Durch den altersbedingten Verschleiss der Bandscheiben der Halswirbelsäule (HWS), typischerweise zwischen den Wirbeln HWK5/6 und HWK6/7 auftretend, kommt es auch zwangsläufig zu einer Arthrosebildung der auf der Rückseite des Rückenmarkskanals befindlichen Wirbelgelenke.

Diese äußert sich vor allem durch Nackenschmerzen, die häufig ins Hinterhaupt oder in die Schultern und in die Arme, manchmal bis zur Brustwirbelsäule ausstrahlen.

Diese Beschwerden werden in aller Regel konservativ behandelt, meistens mit krankengymnastischen Maßnahmen und lokaler Wärmebehandlung, gelegentlich auch mit lokaler Eisbehandlung. Alternativ bzw. beim Versagen dieser Maßnahmen kann auch eine Akupunkturbehandlung hilfreich sein oder aber eine Behandlung mittels "cervicalem Periduralkatheter" (siehe PDA). Darüber hinaus ist eine medikamentöse Schmerztherapie sinnvoll.

Die Notwendigkeit der Operation besteht hier meistens nicht.
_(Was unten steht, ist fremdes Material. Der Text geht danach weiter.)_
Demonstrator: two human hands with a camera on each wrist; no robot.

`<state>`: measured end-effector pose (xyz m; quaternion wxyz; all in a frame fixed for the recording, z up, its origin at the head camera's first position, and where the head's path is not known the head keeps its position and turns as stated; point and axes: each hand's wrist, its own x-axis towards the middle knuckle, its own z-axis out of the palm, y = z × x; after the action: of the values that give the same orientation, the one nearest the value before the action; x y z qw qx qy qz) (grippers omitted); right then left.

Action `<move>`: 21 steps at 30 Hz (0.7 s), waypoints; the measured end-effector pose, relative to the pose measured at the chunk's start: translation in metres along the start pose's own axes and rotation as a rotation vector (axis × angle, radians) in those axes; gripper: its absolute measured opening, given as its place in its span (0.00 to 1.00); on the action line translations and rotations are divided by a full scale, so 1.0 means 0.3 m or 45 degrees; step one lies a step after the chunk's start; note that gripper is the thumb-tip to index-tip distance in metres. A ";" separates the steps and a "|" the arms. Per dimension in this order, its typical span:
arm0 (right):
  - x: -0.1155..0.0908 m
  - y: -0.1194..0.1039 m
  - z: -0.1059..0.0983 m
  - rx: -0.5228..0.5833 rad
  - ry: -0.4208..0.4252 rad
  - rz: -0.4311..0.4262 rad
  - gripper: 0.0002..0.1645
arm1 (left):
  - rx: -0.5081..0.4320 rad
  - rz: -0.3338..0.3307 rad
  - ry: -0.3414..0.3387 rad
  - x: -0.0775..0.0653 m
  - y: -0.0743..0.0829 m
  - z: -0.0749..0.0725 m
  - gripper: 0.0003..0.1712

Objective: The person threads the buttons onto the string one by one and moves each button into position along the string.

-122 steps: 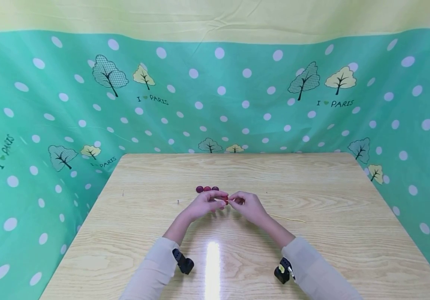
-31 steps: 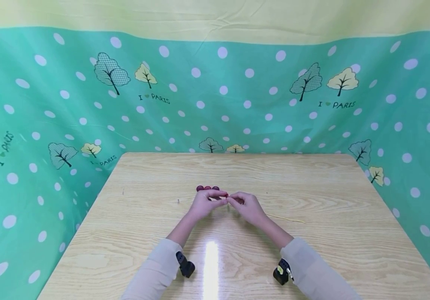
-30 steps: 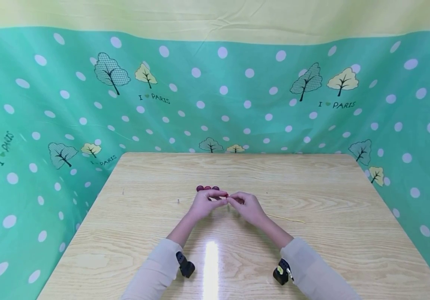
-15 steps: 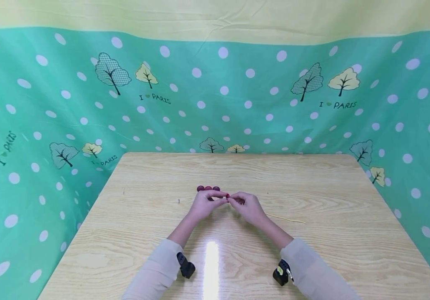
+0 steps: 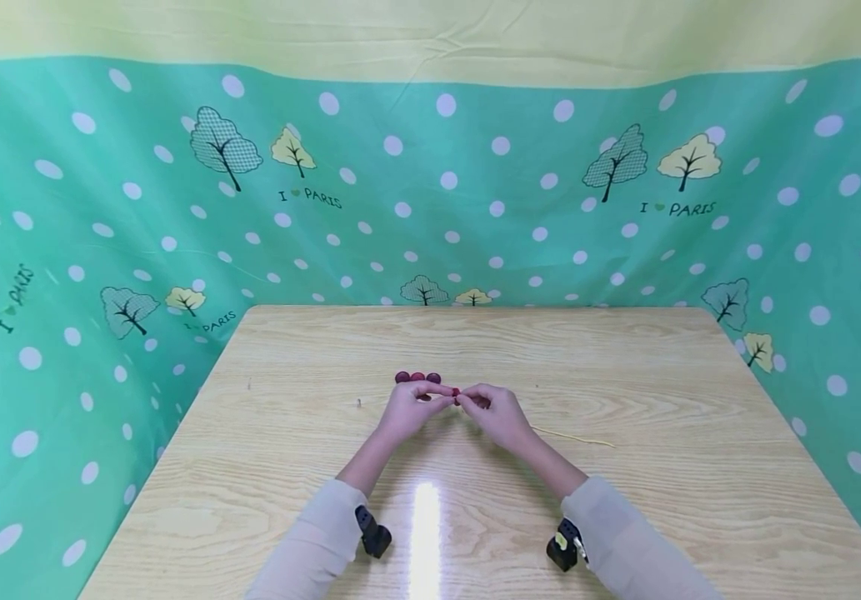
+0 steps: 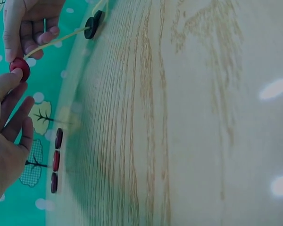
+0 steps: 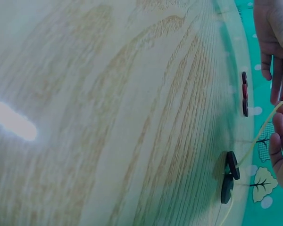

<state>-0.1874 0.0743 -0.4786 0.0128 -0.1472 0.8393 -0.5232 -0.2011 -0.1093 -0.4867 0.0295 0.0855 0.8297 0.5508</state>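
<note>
My left hand [image 5: 405, 412] pinches a flat round red disc [image 6: 21, 71], button-like, between thumb and fingers above the table. Opposite it, the fingertips of my right hand [image 5: 500, 414] meet the disc's edge and pinch a yellow cord [image 6: 56, 41] there. From that point the cord sags to two dark discs [image 6: 90, 29] threaded on it, which hang below the right hand in the left wrist view. The red disc's hole is hidden by fingers. Just beyond my left hand a row of discs [image 5: 417, 377], dark, red and dark, stands on the table.
The cord's tail [image 5: 573, 437] trails over the wooden table [image 5: 625, 500] to the right of my right forearm. A small object [image 5: 358, 403] lies left of my left hand. A green dotted curtain [image 5: 370, 200] hangs behind the table's far edge.
Over the last second both hands keep nearly the same place, and a little more red shows between the fingertips. Compared with four seconds ago, reddish shapes beneath the left hand are no longer seen.
</note>
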 end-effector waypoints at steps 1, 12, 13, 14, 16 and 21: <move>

Allerdings kann, sofern alle aufgezählten Maßnahmen keine Besserung erbringen, nach vorherigem positiven Ergebnis einer Probeinfiltration (vgl. Facettenblockade und Infiltration von Nervenwurzeln) entweder die wiederholte Infiltration oder aber ein Veröden der Wirbelgelenke (vgl. Thermodenervation) sinnvoll werden.